Genderintegrität

Surur Abdul-Hussain (2014)

Genderintegrität ist ein sehr junger Begriff, der von Hilarion Petzold erstmals 1990 in den Diskurs eingebracht wurde. Seither hat Petzold zusammen mit Ilse Orth diesen Begriff differenziert und mit aktuellen Theorieansätzen vernetzt und angereichert. Genderintegrität ist ein zentraler Aspekt für die ethische Orientierung in jeder Form gendersensibler Arbeit, so auch für die gendersensible Erwachsenenbildung.

 

Definition Integrität

"Integrität bedeutet nicht nur die Erhaltung der Identität von Menschen, Gruppen, ökologischen Gegebenheiten, sondern schließt immer auch ihre Entwicklung und Entfaltung ein. Auch wo Entfaltungsmöglichkeiten eingeschränkt werden, ist Integrität bedroht", so Petzold 1978.

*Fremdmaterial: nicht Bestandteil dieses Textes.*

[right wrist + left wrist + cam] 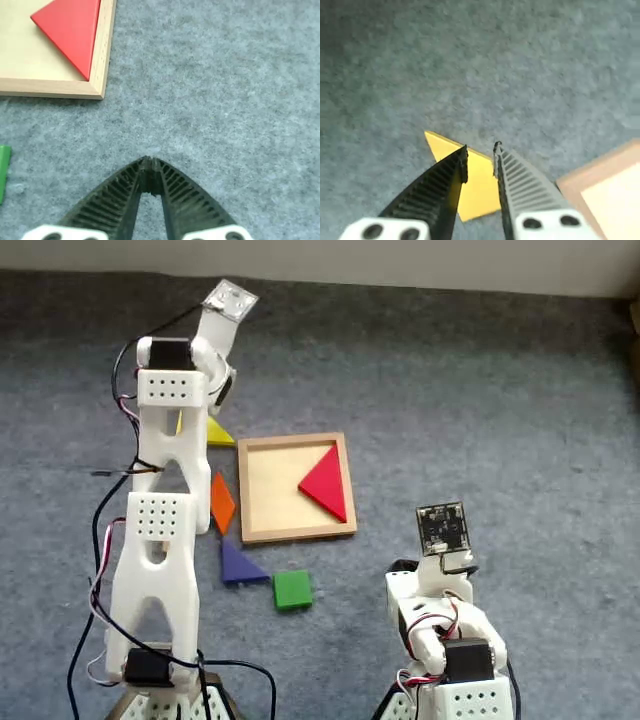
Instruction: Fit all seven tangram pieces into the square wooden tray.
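Note:
The square wooden tray (pixel 293 534) lies mid-table with a red triangle (pixel 328 483) in its right half. A yellow triangle (pixel 219 433) sits off the tray's far left corner, under the end of the left arm. In the left wrist view my left gripper (pixel 480 150) is open by a narrow gap, its tips just over the yellow triangle (pixel 479 192). An orange piece (pixel 222 502), a purple triangle (pixel 240 565) and a green square (pixel 292 590) lie on the carpet left of and in front of the tray. My right gripper (pixel 150 164) is shut and holds nothing, over bare carpet near the tray's corner (pixel 106 50).
Grey carpet covers the whole table. The right arm's base (pixel 450 660) stands at the front right, with open carpet to the right of the tray. The left arm (pixel 160 530) stretches along the left side, beside the loose pieces.

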`<act>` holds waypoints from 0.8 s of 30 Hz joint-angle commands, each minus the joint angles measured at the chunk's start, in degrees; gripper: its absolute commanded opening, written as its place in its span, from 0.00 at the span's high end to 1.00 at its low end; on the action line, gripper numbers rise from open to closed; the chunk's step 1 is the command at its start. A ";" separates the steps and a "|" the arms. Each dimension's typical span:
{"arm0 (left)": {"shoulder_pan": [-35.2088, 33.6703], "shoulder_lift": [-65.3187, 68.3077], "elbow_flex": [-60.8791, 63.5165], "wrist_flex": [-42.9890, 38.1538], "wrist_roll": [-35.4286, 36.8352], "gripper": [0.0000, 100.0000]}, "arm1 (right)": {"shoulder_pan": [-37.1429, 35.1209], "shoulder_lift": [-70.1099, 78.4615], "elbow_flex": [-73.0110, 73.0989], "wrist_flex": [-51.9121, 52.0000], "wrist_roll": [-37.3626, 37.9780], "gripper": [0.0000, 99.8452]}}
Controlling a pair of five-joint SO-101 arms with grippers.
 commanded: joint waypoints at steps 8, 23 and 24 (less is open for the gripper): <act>-6.02 9.01 -0.75 -17.14 0.79 0.89 | 0.57 -0.22 6.64 0.22 0.62 0.98; -10.33 6.02 -0.66 5.27 -7.82 0.89 | 0.57 -0.22 6.64 0.22 0.62 0.98; -10.59 5.76 -0.66 5.36 -7.74 0.89 | 0.57 -0.22 6.64 0.22 0.62 0.98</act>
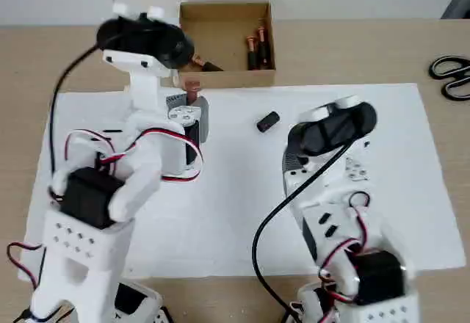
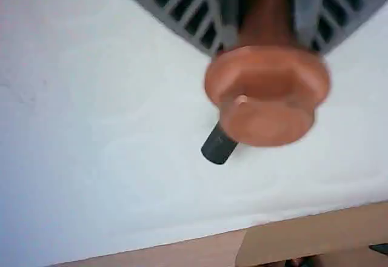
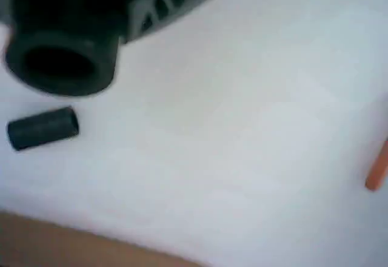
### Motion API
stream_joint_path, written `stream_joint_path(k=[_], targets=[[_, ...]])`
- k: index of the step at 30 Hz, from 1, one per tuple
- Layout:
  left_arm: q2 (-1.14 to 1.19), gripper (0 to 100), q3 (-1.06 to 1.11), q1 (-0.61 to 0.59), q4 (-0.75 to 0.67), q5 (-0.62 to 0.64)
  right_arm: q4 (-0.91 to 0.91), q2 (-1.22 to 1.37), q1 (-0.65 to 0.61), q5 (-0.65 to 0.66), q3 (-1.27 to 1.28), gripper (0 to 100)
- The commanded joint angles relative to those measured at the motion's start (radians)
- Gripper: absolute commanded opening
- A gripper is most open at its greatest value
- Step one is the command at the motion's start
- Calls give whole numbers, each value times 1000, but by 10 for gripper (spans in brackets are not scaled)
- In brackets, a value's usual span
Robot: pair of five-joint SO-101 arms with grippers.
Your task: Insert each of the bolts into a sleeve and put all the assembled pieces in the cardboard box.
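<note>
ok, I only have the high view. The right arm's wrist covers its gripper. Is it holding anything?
Observer: Yes. The right gripper is shut on a sleeve, with an open end facing the wrist camera.
Operator: Anything in that bore?
Observer: It looks dark and empty. No bolt shows at the near end.
Operator: And how does the left one grip its bolt?
Observer: The left gripper clamps the bolt by the shank. The head sticks out past the fingertips.
</note>
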Motion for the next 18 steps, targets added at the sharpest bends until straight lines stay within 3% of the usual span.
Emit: stream_joint_path(k=[1,10,15,18], targets=[[-92,6,185,6,-198,92,-292,-73,-7,5,265,4],[-258,6,472,2,-499,104,-509,-236,-79,0,634,6],[-269,6,556,46,-516,107,-621,-389,-254,2,766,4],[-272,6,568,77,-516,107,-619,-449,-266,2,816,4]])
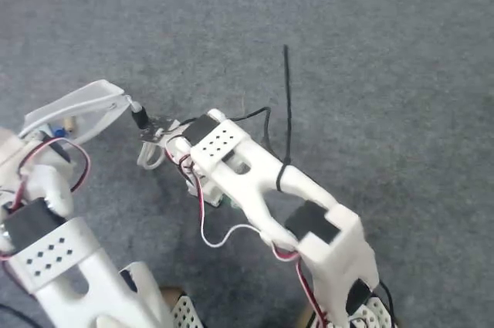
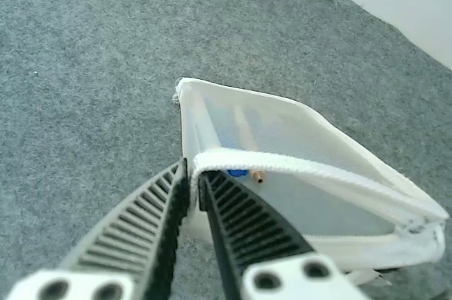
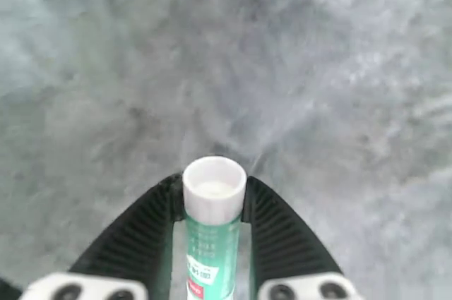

Definition Genderintegrität

Genderintegrität

  • betrifft die Würde von Menschen in ihrer Genderidentität und den Respekt vor ihnen, eine Zusicherung, für Unverletzbarkeit und Schutz gegenüber allen Genderidentitäten des Spektrums einzutreten
  • sowie für die jeweiligen Genderbeziehungen zueinander und in ihrer wechselseitigen Bezogenheit. Auch diese Bezogenheit verlangt Integrität.
  • Ohne eine diskursive Wechselseitigkeit, ohne eine kooperative und kokreative Zusammenarbeit der Gender in ihrer Verschiedenheit und Verbundenheit bei diesem Thema können Genderbewusstheit, Gendergerechtigkeit, Gender Mainstreaming und eine gendersensible Kultur nicht realisiert, entwickelt und gepflegt werden.
  • Um "Genderintegrität" zu verstehen, um sie zu gestalten, um sie ko-respondierend und ko-operierend zu realisieren und nachhaltig zu sichern, braucht es alle Gender, ihr Engagement und ihre Ko-kreativität. (Petzold/Orth 2012)

 

Das Wesentliche an dieser Definition ist, dass sie alle Genderidentitäten in ihrer Vielfalt und Bezogenheit zueinander einschließt und damit jede Frau, jeden Mann und jede transidente, queere oder intersexuelle Person in ihrer/seiner Identität anerkennt, respektiert und würdigt. Dieser Aspekt ist deshalb so zentral, weil es in vielen Bildungssituationen zu Genderintegritätsverletzungen aufgrund von stereotypen Zuschreibungen, Abwertungen von Genderidentitäten und Gruppenzuteilungen kommt - so auch in Genderkompetenztrainings und Gender-Mainstreaming-Prozessen. Gendersensible Erwachsenenbildung hat somit die zentrale Aufgabe, die Genderintegrität aller Teilnehmer_innen zu wahren, zu würdigen und anzuerkennen. Gleichzeitig ist es Voraussetzung, bei Genderintegritätsverletzungen so schnell wie möglich zu intervenieren und eine wertschätzende Kommunikations- und Gruppenkultur aufzubauen.

Quellen

  • Petzold, Hilarion G. (1978): Das Ko-respondenzmodell in der integrativen Agogik. In: Integrative Therapie 1, S. 21-58.
  • Petzold, Hilarion G./Orth, Ilse (2012): "Genderintegrität" als neues Leitparadigma für Supervision und Coaching in vielfältigen Kontexten - ein ko-reflexiver Beitrag zu "Genderkompetenz". In: Abdul-Hussain, Surur (2012): Genderkompetenz in Supervision und Coaching. Mit einem Beitrag von Ilse Orth und Hilarion G. Petzold zu "Genderintegrität". Wiesbaden: Springer VS Verlag, S. 195-298.